Of course there's other processor like ARMS and Qualcomm but these are no better than AMD except they don't explode easily. And these are really rare and you have to pay a good amount of royalty to use them.

As user happily buying the atom 95 thinking it's core 97 (which it's not) but they don't even care cause their Dota game aren't really affected whether it's running on atom 95 or core 97. Paul and the gang are laughing for the profit they made.

End of story.

Just change all the italics item above with the definition below.
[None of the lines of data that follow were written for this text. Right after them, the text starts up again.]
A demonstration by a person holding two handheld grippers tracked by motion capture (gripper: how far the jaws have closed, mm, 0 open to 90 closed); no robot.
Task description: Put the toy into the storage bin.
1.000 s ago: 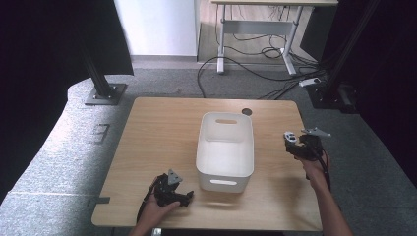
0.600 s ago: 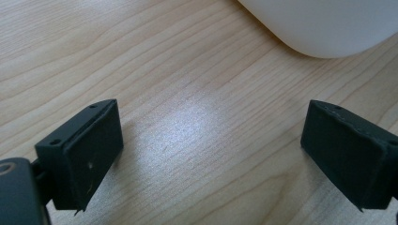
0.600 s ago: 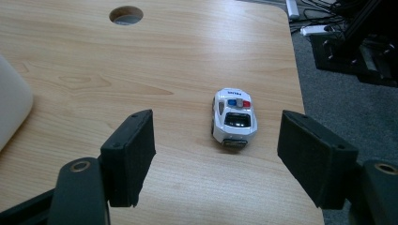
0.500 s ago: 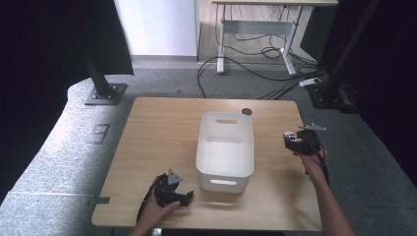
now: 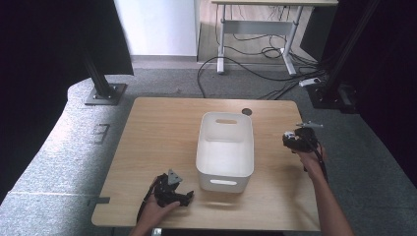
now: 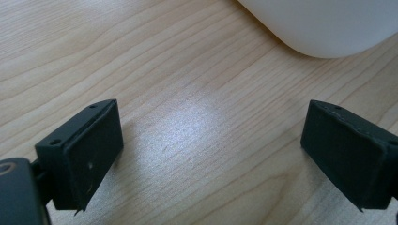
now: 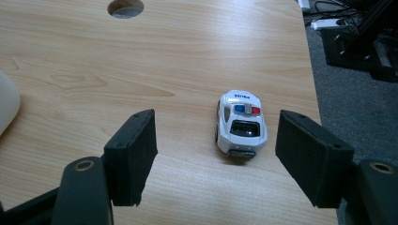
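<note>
Bin: one white bin (image 5: pixel 225 150) mid-tabletop (image 5: pixel 162 132), inside looks bare
Car: one toy police car (image 7: pixel 241 123), on tabletop between right gripper (image 7: pixel 216 154) fingers, untouched
Left gripper (image 6: pixel 211 154): fingers spread, holding nothing

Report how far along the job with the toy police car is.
Nothing looks done yet: the toy car sits on the table, ungripped, and no item shows in the visible part of the white bin. In hand: the right hand-held gripper is open, its jaws either side of the car. Left: grasping and probably binning it. The left hand-held gripper is open beside the bin.
</note>
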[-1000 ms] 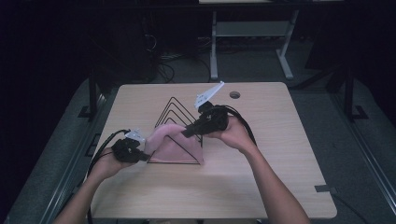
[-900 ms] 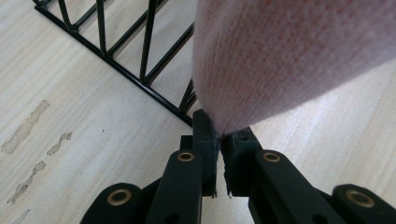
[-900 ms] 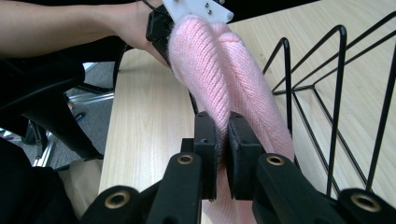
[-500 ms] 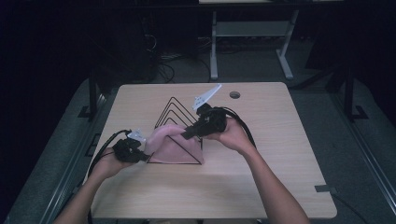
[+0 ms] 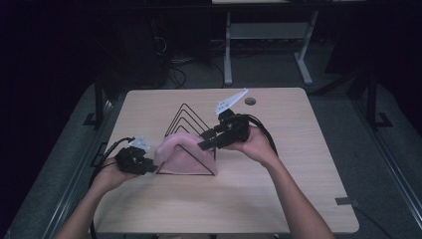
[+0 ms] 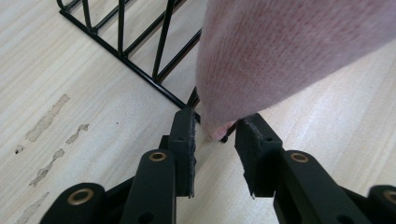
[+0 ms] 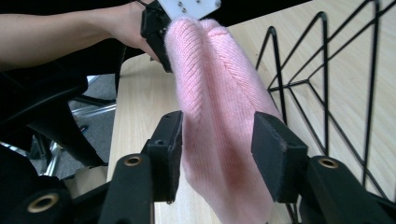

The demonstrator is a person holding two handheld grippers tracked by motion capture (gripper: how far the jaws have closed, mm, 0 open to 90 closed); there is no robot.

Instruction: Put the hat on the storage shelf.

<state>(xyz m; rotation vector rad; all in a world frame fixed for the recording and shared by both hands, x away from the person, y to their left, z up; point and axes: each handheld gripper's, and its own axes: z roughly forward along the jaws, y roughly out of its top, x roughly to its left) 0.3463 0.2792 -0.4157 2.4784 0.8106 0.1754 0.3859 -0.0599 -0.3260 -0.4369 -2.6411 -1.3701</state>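
Pink knit cloth (image 5: 181, 154) has sagged lower over the wire rack (image 5: 191, 130); both grippers, left (image 6: 215, 140) and right (image 7: 219, 149), now straddle it parted.

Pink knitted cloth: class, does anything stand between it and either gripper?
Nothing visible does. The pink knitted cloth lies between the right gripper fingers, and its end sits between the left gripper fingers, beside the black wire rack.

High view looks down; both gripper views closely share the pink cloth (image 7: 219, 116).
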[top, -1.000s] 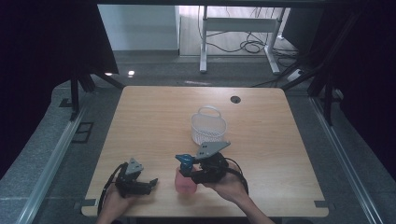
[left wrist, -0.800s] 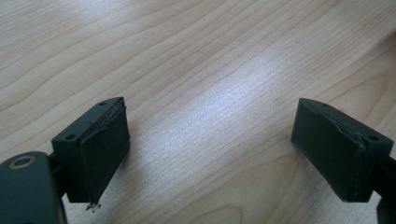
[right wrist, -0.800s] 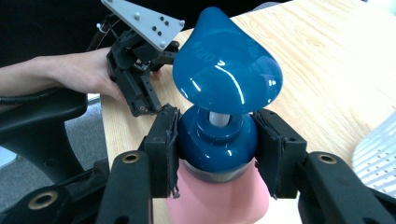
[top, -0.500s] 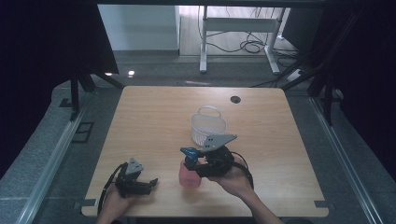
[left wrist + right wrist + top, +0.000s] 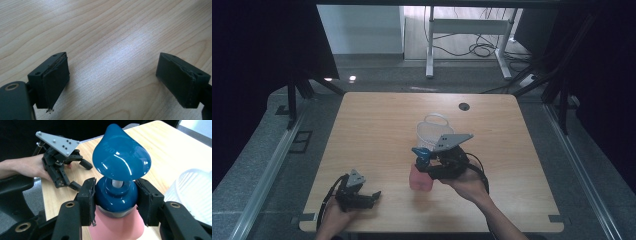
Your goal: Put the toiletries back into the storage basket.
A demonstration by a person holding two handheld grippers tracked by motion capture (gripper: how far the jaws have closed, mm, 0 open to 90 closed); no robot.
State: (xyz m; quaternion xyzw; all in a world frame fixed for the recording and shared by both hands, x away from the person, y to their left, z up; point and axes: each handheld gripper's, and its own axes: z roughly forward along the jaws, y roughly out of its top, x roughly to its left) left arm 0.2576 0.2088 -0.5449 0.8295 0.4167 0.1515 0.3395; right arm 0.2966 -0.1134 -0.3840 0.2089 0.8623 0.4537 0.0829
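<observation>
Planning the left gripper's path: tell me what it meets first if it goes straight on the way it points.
Probably the bare table. The left gripper is open and angled down at the wood, with nothing between its jaws; depth is unclear.

A light wooden counter (image 5: 377, 130) with visible grain stands on a grey floor. A white ribbed plastic basket (image 5: 432, 131) with a loop handle sits near its middle. A small dark round hole (image 5: 464, 106) lies toward the far edge.
</observation>
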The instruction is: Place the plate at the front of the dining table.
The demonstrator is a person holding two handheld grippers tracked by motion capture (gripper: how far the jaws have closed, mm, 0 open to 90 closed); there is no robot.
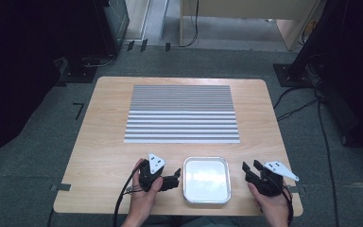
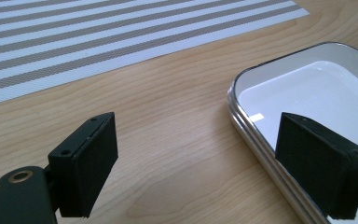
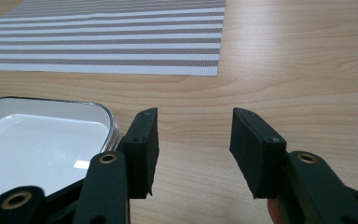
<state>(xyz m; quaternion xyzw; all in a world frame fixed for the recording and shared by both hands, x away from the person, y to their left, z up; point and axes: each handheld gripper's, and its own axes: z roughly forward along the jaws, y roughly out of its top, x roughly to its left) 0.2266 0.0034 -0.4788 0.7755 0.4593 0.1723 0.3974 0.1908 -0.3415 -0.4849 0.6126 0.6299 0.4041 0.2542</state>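
On pale wooden table [image 1: 108, 156], shallow white square tray [image 1: 206, 161], shiny metal-edged rim.

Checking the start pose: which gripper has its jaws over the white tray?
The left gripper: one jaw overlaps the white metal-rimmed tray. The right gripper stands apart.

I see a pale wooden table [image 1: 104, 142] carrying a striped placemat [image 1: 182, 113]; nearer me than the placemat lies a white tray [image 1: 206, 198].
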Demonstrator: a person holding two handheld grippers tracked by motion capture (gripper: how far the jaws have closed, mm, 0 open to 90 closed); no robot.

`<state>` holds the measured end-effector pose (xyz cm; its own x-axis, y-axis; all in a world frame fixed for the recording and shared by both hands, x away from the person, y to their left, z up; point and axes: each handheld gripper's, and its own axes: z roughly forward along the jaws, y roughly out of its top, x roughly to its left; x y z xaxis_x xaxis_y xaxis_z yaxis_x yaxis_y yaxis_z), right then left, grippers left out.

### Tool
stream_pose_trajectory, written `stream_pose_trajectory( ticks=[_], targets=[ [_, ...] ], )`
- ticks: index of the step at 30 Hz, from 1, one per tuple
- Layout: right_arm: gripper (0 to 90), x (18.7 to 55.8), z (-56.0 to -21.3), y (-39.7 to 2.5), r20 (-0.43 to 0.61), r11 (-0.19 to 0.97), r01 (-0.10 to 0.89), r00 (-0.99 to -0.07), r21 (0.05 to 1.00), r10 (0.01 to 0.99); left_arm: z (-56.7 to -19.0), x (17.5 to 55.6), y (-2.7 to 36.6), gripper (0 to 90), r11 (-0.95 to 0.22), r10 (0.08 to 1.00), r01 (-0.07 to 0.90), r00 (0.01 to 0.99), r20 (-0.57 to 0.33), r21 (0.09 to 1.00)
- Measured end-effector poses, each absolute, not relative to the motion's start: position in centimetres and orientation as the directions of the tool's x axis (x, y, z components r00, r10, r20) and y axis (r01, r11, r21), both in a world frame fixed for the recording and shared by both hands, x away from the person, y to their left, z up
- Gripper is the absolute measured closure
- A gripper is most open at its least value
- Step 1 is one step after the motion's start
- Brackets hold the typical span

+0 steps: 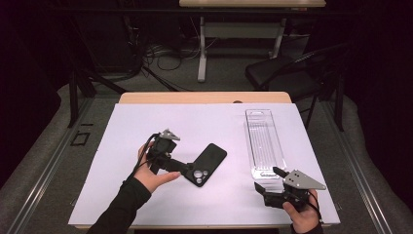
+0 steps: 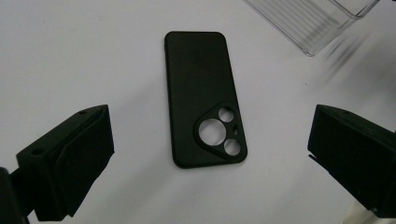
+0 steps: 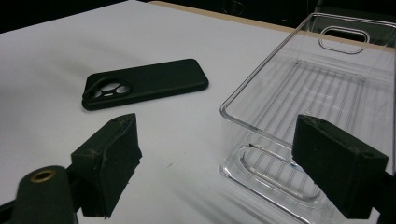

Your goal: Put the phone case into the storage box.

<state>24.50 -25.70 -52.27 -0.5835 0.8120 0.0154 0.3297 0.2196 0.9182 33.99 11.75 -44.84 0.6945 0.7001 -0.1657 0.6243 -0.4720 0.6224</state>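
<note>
**Black phone case waits between wide jaws**

Black and matte, the phone case (image 2: 203, 95) lies flat on the white surface (image 1: 146, 126), camera cut-outs toward the left gripper (image 2: 210, 154), whose jaws are spread wide and hold nothing. Close squarely across the case's long edges, low, so it cannot tilt. At three o'clock lies the clear plastic tray (image 1: 263, 141); the right gripper (image 3: 224, 163) hangs released at its near end.
</note>
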Motion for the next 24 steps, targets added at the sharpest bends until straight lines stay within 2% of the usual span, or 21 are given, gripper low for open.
stream_pose_trajectory(
  ticks=[4, 13, 24],
  targets=[
    [14.3, 24.5, -52.3, -25.7, 0.018, 0.217, 0.332, -0.581, 0.918, 0.814, -45.0, 35.3, 10.3, 0.5, -0.476, 0.698, 0.644, 0.691, -0.187, 0.599],
    [14.3, 24.5, -52.4, -25.8, 0.018, 0.210, 0.327, -0.576, 0.922, 0.817, -45.3, 36.6, 8.6, 0.5, -0.516, 0.717, 0.658, 0.682, -0.144, 0.549],
    [14.3, 24.6, -52.5, -25.7, 0.012, 0.218, 0.325, -0.579, 0.920, 0.815, -46.4, 37.6, 6.9, 0.6, -0.560, 0.722, 0.690, 0.678, -0.139, 0.459]
  ],
)
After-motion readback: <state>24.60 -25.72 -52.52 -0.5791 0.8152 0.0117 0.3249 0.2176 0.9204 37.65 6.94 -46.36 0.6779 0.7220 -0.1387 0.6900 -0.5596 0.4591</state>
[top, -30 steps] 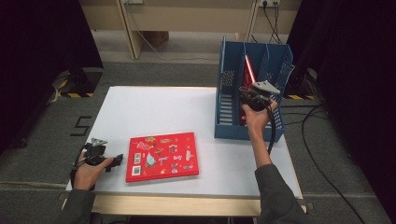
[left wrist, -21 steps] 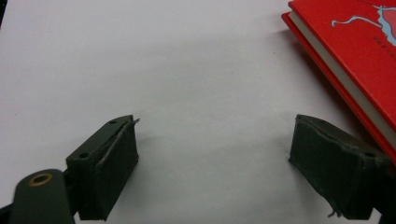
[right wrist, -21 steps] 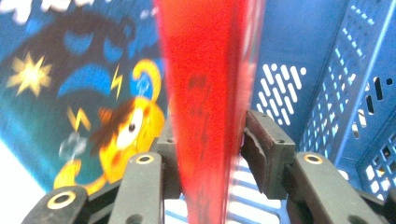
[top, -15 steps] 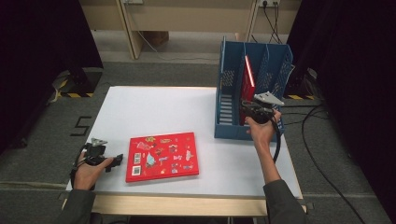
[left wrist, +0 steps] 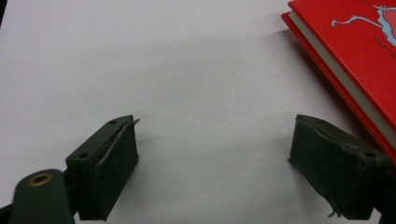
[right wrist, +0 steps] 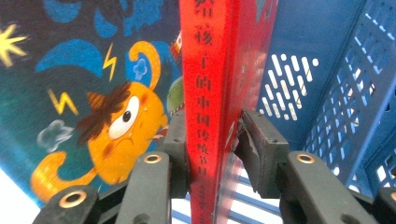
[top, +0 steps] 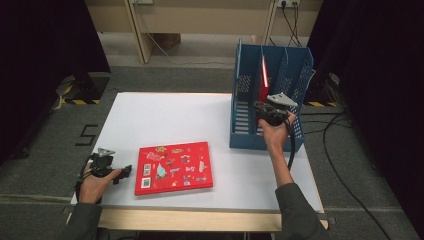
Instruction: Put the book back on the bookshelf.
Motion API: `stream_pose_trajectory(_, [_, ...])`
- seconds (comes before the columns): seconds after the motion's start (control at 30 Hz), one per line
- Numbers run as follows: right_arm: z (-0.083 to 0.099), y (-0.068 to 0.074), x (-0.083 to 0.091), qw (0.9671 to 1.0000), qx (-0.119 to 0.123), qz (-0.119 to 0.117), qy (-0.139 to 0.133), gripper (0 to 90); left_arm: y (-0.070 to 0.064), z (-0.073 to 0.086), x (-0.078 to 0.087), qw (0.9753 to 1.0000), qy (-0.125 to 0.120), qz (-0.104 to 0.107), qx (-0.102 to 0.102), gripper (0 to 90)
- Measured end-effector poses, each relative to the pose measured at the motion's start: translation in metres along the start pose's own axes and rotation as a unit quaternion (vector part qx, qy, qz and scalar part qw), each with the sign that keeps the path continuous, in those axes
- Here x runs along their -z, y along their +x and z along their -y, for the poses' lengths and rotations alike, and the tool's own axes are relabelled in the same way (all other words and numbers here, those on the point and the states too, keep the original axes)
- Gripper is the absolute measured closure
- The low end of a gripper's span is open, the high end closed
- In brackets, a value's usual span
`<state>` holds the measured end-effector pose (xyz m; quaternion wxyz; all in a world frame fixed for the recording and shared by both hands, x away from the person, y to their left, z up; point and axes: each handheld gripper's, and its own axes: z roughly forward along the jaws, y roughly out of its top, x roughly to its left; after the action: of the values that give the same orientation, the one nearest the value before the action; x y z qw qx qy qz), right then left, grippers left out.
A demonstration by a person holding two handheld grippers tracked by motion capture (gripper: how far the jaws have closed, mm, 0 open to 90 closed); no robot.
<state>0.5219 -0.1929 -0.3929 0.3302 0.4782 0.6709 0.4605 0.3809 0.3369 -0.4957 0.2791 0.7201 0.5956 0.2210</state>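
1. Right hand-held gripper [top: 266, 111] at the front of the blue rack [top: 295, 75], far right of the white worktop [top: 165, 115]
2. Jaws set either side of the spine of an upright red book [right wrist: 205, 93]; left pad against the spine, right pad touching or just off the cover, too close to tell; whether clamped, cannot tell
3. Upright book standing in a middle slot of the rack, seen from above as a thin red strip [top: 263, 75]
4. A dark picture-book cover with an orange cartoon face [right wrist: 112, 126] just beside it, on its left in the right gripper view
5. Left hand-held gripper [top: 119, 175] low at the near left edge of the worktop, jaws wide apart, nothing between them
6. Flat red book [top: 172, 167] lying face up on the worktop, just beside the left gripper; its corner [left wrist: 345, 60] near the right-hand jaw in the left gripper view
7. The two grippers well apart
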Motion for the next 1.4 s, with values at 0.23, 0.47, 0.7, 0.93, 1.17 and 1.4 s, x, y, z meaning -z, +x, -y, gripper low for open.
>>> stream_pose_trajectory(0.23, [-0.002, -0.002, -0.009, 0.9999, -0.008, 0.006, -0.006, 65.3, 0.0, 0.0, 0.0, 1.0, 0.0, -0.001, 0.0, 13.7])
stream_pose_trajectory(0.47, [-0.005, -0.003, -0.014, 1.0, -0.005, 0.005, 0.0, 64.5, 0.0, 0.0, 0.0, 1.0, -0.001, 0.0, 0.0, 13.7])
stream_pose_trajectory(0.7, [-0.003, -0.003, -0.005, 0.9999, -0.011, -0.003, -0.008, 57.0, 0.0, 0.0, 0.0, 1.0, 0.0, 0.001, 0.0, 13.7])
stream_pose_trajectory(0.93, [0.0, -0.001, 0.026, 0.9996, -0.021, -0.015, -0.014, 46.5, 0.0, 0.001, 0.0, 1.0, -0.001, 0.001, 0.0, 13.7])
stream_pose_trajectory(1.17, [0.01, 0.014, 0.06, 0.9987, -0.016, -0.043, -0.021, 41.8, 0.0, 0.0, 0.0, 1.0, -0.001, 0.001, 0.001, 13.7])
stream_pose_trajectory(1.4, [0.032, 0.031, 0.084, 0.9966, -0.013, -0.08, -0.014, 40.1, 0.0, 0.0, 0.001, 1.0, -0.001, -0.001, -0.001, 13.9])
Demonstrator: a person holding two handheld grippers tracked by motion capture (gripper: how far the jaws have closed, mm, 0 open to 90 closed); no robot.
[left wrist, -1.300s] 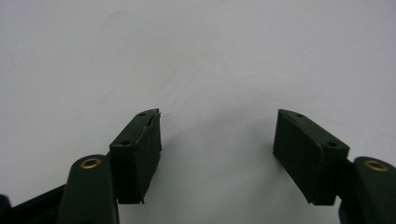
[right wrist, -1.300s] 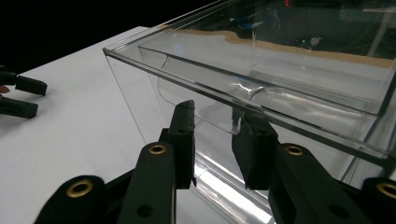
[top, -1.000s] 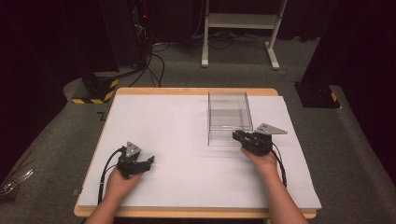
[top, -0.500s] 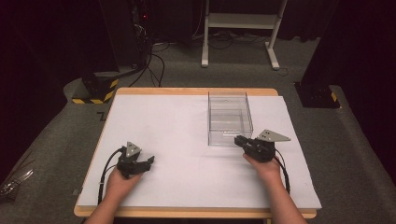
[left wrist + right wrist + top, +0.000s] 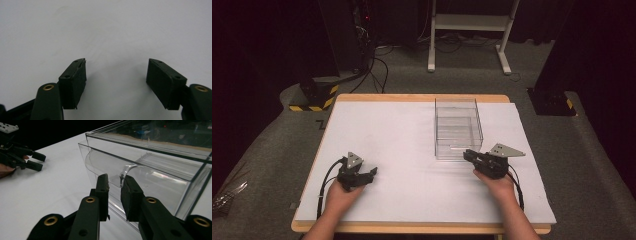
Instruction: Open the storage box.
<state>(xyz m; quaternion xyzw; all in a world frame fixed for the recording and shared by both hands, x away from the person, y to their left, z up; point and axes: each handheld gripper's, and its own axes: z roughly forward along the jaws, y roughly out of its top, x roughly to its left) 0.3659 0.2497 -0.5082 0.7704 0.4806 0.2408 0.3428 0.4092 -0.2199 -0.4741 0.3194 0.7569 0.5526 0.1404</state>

And you'll understand how Najib screw your backside again without you knowing it through the RON95 scheme.

Intel = Malaysia Government
Paul Otellini = Najib
Sean Maloney = Khairy
Pat Gelsinger = Muhyiddin
Microprocessor = Petrol
IBM PowerPC = Diesel
AMD = Liquid Natural Gas, LNG
ARMS = Hybrid
Dell = Shell
Windows, PC = Car
Motherboard = Engine
World wide web = North South Highway
Atom 92 = RON92 Regular Petrol
Core 97 = RON97 Super Unleaded Petrol
i7 racing = V Power racing petrol
Overclock = Adding some octane
Daigo Umehara = Michael Schumacher
Street Fighter tournament = Formula 1 championship
Playing Dota = Driving a Proton
Local made motherboard = local made car i.e. Proton
China made motherboard = Naza Sutera
Royalty = tax

Disclaimer: This article is not meant to defame Intel but I'm just taking Intel as a folklore tale to represent (or kind of representing) our beloved nation, Malaysia.